For the string "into", report how many lines in the records below contain it, and nothing more.

Start of Available data

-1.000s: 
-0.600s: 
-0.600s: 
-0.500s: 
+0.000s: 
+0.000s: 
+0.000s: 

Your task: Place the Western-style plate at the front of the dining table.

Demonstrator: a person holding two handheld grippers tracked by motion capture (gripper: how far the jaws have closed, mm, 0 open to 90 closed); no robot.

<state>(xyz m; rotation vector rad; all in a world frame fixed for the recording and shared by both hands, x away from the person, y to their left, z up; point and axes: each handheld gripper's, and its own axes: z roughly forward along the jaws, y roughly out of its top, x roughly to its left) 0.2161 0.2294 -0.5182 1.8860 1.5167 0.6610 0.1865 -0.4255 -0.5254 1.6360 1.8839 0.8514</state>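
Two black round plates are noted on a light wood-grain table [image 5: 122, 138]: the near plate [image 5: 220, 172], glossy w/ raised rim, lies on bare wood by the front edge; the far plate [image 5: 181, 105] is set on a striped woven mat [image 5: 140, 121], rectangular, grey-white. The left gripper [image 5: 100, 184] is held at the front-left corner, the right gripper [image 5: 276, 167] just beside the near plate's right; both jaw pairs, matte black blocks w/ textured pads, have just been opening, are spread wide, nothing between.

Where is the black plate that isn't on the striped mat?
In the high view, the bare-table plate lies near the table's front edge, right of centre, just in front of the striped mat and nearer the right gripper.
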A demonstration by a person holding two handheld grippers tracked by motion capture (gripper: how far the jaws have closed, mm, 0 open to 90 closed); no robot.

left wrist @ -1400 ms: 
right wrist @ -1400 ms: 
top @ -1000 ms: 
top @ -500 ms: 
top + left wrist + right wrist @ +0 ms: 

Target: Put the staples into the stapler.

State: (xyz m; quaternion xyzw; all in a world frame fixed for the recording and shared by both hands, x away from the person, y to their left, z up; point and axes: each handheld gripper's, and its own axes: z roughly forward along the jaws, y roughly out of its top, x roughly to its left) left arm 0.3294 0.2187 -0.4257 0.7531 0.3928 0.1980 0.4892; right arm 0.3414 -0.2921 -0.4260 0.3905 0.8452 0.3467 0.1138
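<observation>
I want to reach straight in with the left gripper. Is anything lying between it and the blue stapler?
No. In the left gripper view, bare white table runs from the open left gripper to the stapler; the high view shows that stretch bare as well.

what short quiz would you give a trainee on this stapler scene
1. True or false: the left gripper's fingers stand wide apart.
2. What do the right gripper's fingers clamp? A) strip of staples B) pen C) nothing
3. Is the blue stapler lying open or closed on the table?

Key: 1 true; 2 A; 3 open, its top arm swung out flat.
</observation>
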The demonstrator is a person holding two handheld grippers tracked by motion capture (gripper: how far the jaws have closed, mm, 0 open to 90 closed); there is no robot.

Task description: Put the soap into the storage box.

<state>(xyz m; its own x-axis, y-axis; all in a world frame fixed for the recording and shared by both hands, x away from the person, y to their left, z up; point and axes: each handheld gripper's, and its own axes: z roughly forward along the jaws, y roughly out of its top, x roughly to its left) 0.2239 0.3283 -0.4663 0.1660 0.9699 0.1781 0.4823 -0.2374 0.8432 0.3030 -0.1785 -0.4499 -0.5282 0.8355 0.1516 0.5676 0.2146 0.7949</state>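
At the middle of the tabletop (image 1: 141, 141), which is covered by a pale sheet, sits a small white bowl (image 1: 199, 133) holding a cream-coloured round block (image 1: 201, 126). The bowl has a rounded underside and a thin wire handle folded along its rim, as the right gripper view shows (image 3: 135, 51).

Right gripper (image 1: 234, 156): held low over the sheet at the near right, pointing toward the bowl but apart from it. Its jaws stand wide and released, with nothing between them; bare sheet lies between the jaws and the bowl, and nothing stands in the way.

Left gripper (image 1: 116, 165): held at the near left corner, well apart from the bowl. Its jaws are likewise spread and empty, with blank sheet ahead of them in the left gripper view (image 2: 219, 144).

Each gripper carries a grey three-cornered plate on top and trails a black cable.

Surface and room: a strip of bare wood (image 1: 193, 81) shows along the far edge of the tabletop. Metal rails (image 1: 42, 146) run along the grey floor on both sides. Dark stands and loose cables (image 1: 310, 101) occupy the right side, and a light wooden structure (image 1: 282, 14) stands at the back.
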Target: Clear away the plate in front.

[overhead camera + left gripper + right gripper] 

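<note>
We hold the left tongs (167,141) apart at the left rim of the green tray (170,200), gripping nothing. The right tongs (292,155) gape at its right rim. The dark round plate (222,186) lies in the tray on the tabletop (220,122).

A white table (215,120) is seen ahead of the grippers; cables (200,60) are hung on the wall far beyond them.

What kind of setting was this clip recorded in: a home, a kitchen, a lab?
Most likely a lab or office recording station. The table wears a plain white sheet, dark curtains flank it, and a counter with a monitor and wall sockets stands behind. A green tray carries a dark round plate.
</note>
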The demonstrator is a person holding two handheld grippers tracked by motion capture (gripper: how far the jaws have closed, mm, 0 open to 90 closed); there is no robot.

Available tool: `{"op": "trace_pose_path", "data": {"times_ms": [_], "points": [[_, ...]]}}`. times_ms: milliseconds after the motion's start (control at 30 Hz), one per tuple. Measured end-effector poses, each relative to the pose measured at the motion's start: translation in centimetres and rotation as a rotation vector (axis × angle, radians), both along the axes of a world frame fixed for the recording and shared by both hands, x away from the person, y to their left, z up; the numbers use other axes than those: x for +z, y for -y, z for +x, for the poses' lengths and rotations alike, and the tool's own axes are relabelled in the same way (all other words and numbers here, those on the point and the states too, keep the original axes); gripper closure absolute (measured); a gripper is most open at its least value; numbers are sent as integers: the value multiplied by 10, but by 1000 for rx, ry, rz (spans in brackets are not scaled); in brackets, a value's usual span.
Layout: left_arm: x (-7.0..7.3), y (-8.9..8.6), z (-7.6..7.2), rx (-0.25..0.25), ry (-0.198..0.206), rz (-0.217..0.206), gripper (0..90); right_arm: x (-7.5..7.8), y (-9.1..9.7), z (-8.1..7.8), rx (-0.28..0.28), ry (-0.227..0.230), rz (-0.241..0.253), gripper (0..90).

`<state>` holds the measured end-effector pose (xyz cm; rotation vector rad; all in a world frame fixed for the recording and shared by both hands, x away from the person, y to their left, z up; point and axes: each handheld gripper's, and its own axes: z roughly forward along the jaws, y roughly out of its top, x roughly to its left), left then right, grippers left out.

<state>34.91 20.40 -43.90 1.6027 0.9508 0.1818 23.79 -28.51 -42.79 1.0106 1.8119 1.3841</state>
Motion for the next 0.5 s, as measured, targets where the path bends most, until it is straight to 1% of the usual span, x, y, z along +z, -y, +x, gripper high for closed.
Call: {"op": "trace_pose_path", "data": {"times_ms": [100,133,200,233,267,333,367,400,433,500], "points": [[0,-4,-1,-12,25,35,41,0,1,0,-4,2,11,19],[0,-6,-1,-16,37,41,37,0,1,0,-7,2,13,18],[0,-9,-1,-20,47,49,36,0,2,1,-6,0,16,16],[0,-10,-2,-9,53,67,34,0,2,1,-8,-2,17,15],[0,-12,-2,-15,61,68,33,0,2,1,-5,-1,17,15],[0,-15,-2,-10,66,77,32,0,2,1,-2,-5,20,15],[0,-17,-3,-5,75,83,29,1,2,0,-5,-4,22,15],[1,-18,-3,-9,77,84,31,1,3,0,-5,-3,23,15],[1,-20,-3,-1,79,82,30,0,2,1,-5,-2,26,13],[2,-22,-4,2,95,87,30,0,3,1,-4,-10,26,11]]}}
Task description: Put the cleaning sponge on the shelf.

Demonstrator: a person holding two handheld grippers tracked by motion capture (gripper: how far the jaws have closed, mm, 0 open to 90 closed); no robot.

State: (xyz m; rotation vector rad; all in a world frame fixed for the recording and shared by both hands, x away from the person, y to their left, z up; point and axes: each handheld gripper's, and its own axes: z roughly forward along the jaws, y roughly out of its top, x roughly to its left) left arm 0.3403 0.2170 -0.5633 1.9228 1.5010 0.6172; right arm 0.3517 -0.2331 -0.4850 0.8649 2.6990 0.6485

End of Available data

**Task answer:** 2